1. What is the procedure for identifying and treating intersex syndromes in newborns?

When a child with an intersex syndrome also has ambiguous (undifferentiated) external genitalia, the syndrome is usually identified at birth. We recommend that a team consisting of a pediatric endocrinologist, gynecologist, urologist, geneticist and psychologist experienced in dealing with intersex conditions work together to treat these children.

Although difficult for parents, it is important not to assign a sex to an affected newborn until after proper diagnosis is agreed upon by the parents and team of doctors. We think this because it is more difficult for families to reassign a baby's sex than to postpone an initial assignment until after a diagnosis is agreed upon.

The examinations and laboratory tests necessary for attempting to establish a diagnosis may take several days. During that time, we advise parents to report to well-wishers that the infant was born with incompletely developed genitalia, and that it may take several days before the sex of the baby can be determined.

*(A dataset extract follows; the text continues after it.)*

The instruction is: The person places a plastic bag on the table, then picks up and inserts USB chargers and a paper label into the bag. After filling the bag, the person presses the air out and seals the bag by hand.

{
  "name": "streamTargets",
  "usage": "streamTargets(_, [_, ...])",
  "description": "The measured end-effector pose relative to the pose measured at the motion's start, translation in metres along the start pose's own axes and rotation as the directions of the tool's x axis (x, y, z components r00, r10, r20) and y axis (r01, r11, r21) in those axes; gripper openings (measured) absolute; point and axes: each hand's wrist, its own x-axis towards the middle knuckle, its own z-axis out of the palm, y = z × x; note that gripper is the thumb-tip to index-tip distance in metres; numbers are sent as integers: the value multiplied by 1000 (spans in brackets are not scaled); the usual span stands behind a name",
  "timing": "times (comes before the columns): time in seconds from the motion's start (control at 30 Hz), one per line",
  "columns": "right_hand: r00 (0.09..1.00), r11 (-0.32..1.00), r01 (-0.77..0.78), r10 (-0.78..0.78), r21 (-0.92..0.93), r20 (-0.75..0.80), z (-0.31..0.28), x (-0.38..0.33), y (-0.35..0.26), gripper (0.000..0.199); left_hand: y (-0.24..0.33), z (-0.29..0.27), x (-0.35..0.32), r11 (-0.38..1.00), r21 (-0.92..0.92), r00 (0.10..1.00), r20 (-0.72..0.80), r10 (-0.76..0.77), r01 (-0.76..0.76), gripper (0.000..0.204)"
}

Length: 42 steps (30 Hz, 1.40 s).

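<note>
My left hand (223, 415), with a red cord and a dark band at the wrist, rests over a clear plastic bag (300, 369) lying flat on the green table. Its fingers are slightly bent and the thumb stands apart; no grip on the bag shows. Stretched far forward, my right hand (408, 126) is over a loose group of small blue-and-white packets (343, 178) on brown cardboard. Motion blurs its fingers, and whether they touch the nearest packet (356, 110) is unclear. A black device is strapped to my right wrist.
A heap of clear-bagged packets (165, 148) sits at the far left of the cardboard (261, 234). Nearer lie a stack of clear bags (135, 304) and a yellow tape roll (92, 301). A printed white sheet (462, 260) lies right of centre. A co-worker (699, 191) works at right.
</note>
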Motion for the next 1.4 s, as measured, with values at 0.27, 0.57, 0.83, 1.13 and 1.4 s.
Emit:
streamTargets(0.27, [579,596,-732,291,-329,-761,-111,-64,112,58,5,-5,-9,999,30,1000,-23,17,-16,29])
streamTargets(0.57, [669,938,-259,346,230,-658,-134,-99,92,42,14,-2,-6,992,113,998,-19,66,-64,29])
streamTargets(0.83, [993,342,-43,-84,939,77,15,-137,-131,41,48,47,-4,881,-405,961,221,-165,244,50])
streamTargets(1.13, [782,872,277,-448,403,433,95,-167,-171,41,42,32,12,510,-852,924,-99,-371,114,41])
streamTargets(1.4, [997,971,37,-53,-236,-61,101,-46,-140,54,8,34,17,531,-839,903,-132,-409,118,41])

Until a diagnosis is made, it is important to use neutral terms such as baby, gonad and phallus instead of sex-specific terms like boy or girl, testes or ovaries and penis or clitoris. By using neutral terms, it is easier for families to adopt the appropriate sex of assignment for the child after a diagnosis has been made.

The following chart shows the recommended schedule for diagnostic tests and examinations for establishing a diagnosis as quickly and as accurately as possible.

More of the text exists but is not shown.